From the entries below, determine the number of lines that contain "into". Give that number by itself.

Exercise inputs:
━━━━
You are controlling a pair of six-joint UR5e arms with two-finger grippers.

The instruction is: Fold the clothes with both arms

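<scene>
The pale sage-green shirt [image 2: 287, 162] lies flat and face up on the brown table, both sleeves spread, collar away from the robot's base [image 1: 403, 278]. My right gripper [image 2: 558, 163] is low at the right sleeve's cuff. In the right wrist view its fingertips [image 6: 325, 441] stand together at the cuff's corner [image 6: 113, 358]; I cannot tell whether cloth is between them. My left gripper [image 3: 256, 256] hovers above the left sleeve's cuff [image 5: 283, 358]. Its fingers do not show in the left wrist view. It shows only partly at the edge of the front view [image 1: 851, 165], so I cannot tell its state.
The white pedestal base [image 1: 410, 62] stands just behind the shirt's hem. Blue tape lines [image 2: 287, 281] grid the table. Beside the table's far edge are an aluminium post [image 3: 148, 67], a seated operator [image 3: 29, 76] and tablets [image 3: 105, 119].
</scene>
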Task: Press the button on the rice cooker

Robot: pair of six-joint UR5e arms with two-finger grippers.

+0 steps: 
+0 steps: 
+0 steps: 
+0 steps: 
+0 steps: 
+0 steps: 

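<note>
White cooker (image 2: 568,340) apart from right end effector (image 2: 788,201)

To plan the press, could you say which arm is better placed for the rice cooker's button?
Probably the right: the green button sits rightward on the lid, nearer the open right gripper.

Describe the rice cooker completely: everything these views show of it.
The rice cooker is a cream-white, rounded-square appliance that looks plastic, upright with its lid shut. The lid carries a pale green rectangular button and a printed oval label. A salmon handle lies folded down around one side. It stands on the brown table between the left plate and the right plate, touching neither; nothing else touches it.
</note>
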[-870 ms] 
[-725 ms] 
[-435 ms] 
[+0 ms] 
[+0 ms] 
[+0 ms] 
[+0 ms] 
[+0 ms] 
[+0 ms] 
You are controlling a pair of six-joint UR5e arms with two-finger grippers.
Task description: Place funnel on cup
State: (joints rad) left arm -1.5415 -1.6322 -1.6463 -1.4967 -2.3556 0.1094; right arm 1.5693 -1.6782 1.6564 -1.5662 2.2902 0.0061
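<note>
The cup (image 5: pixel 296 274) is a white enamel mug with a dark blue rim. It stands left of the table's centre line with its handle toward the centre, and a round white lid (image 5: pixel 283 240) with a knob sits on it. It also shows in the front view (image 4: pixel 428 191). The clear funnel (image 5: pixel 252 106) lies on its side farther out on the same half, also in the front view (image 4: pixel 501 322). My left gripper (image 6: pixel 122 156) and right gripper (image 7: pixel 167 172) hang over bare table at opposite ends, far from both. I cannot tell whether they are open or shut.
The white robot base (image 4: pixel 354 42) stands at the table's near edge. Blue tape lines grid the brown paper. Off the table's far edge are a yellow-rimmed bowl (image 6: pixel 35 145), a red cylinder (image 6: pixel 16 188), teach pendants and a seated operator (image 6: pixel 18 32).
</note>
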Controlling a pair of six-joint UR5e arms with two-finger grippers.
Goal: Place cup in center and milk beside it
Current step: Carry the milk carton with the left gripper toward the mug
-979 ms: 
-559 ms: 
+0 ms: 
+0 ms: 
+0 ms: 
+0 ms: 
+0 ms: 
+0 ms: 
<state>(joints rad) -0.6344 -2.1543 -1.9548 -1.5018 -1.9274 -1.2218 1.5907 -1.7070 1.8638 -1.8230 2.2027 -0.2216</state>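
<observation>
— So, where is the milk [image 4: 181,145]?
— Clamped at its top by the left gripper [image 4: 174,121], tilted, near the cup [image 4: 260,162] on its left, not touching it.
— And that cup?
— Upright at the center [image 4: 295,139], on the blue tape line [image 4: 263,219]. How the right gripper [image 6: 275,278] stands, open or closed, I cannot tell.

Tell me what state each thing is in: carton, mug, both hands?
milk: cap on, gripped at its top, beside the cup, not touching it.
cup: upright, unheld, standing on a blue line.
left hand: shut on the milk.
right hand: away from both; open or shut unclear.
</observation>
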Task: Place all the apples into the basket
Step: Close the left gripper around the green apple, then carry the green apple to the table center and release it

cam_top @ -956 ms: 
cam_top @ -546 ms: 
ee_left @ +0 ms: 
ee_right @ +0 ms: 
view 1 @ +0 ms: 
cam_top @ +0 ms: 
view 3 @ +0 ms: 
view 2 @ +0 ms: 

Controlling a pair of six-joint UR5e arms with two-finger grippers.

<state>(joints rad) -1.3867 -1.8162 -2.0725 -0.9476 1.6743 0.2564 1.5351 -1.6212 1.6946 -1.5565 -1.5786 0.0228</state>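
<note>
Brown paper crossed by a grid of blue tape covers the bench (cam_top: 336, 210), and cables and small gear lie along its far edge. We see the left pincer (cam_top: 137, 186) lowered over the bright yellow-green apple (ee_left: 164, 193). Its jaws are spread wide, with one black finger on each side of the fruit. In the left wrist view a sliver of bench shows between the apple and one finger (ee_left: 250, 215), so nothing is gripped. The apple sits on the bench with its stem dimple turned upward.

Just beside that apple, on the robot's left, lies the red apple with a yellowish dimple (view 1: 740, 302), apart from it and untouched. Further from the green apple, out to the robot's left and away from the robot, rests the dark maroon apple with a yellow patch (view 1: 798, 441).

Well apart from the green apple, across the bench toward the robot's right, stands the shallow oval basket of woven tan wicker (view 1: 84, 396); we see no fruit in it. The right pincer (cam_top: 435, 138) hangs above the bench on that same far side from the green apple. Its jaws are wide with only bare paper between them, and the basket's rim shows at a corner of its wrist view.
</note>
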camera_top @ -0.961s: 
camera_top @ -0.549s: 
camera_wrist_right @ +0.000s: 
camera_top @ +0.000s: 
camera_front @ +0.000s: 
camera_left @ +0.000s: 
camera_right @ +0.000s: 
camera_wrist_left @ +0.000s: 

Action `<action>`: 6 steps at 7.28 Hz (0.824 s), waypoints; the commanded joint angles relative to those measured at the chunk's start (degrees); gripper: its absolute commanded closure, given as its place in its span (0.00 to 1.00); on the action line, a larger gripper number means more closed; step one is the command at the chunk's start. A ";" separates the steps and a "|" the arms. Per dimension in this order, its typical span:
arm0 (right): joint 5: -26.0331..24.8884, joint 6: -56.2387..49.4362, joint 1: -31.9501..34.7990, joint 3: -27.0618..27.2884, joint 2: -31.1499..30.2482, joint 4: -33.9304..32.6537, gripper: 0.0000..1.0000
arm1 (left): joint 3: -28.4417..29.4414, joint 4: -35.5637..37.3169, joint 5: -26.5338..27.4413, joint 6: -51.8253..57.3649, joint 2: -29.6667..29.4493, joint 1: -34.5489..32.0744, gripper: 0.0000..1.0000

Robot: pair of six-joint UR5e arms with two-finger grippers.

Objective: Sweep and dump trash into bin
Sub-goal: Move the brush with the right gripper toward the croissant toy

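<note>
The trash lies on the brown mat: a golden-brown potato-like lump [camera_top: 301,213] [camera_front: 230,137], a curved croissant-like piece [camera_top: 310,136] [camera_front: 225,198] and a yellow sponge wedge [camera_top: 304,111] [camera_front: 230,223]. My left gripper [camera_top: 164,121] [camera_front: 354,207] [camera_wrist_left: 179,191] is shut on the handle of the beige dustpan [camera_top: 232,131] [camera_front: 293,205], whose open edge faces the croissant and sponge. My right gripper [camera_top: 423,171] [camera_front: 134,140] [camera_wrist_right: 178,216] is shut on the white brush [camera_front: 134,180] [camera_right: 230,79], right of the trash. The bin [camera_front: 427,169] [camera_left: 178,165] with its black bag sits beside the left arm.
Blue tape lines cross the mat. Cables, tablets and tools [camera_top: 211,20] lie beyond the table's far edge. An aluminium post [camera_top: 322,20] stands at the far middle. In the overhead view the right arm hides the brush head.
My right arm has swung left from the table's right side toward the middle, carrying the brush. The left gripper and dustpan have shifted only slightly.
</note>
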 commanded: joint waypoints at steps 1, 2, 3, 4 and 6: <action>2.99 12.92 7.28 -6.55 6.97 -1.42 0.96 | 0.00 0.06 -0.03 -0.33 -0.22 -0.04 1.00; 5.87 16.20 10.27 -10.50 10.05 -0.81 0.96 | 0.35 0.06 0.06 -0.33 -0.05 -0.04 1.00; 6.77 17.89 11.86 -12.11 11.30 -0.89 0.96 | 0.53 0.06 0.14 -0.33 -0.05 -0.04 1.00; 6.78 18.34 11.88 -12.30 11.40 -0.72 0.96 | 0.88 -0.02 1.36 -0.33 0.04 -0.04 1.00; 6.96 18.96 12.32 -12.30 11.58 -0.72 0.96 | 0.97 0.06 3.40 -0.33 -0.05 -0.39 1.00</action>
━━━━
Finished task: 2